== DATA ==

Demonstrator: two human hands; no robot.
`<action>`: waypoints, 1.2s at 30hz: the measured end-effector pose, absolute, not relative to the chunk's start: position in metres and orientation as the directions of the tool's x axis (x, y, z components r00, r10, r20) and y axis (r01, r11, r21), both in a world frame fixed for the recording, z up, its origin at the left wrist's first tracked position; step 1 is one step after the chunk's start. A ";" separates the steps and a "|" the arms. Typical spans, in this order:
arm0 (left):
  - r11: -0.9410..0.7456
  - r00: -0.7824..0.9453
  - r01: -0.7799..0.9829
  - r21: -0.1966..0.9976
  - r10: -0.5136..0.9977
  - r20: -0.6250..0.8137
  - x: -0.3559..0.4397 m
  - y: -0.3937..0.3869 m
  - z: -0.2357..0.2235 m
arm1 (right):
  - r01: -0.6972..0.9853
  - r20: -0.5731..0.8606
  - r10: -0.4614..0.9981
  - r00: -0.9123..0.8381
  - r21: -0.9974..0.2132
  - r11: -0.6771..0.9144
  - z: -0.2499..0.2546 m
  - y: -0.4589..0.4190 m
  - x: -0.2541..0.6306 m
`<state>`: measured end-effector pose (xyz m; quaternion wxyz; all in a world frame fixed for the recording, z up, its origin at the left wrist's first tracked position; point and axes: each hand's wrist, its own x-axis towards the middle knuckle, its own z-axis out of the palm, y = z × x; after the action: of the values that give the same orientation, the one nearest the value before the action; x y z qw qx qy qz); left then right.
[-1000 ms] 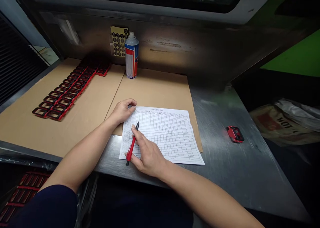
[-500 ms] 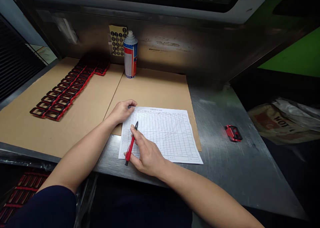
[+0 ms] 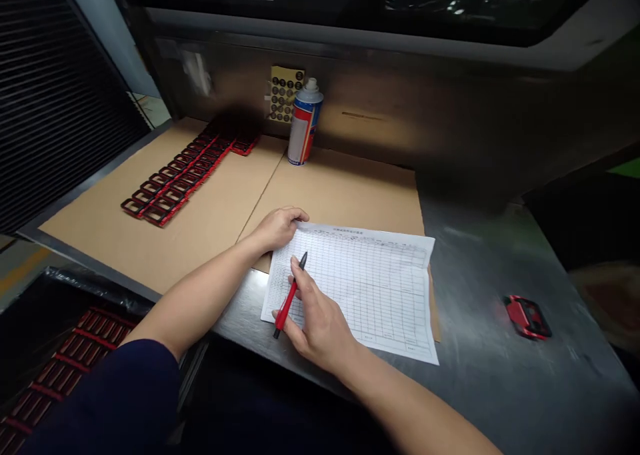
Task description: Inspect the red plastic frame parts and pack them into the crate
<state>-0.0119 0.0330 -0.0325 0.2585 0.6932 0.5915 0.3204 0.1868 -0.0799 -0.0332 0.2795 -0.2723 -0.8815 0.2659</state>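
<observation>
Left hand [image 3: 280, 228] flat on the far-left corner of the printed grid form [image 3: 380, 288], fingers slightly spread, holding nothing. Right hand [image 3: 320, 322] closed narrow around the barrel of a red pen [image 3: 289, 302], just over the form's left columns. Long axis slanted, black end pointing far and right, lower end near and left. Beneath the form, cardboard sheets [image 3: 350, 195] and a steel bench top [image 3: 475, 275]. Farther left, rows of red-and-black frames [image 3: 170, 178]; far, an upright aerosol can [image 3: 305, 125]; right, a small red part [image 3: 527, 316].
</observation>
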 end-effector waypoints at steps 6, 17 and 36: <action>-0.170 0.118 0.681 0.713 0.985 0.123 -0.008 0.031 -0.032 | 0.344 0.370 0.616 -0.696 -0.581 0.738 -0.037 -0.080 0.188; -0.185 0.137 0.682 0.707 0.983 0.125 -0.009 0.030 -0.034 | 0.366 0.360 0.623 -0.694 -0.569 0.736 -0.041 -0.082 0.188; -0.168 0.130 0.675 0.719 0.986 0.108 -0.021 0.030 -0.027 | 0.372 0.371 0.612 -0.698 -0.543 0.753 -0.036 -0.081 0.186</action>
<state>-0.0209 0.0296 -0.0267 0.2622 0.7045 0.5892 0.2962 0.1859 -0.0810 -0.0364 0.2746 -0.2749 -0.8950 0.2189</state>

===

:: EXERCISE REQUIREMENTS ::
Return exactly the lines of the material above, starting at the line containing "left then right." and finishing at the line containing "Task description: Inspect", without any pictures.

:: SOLVED PROBLEM ::
`<state>`: measured end-effector pose (xyz m; quaternion wxyz; all in a world frame fixed for the recording, z up, its origin at the left wrist's first tracked position; point and axes: each hand's wrist, its own x-axis towards the middle knuckle, its own z-axis out of the palm, y = z × x; after the action: of the values that give the same orientation, the one nearest the value before the action; x y z qw qx qy qz); left then right.
[-1000 ms] 
[-500 ms] 
[+0 ms] 
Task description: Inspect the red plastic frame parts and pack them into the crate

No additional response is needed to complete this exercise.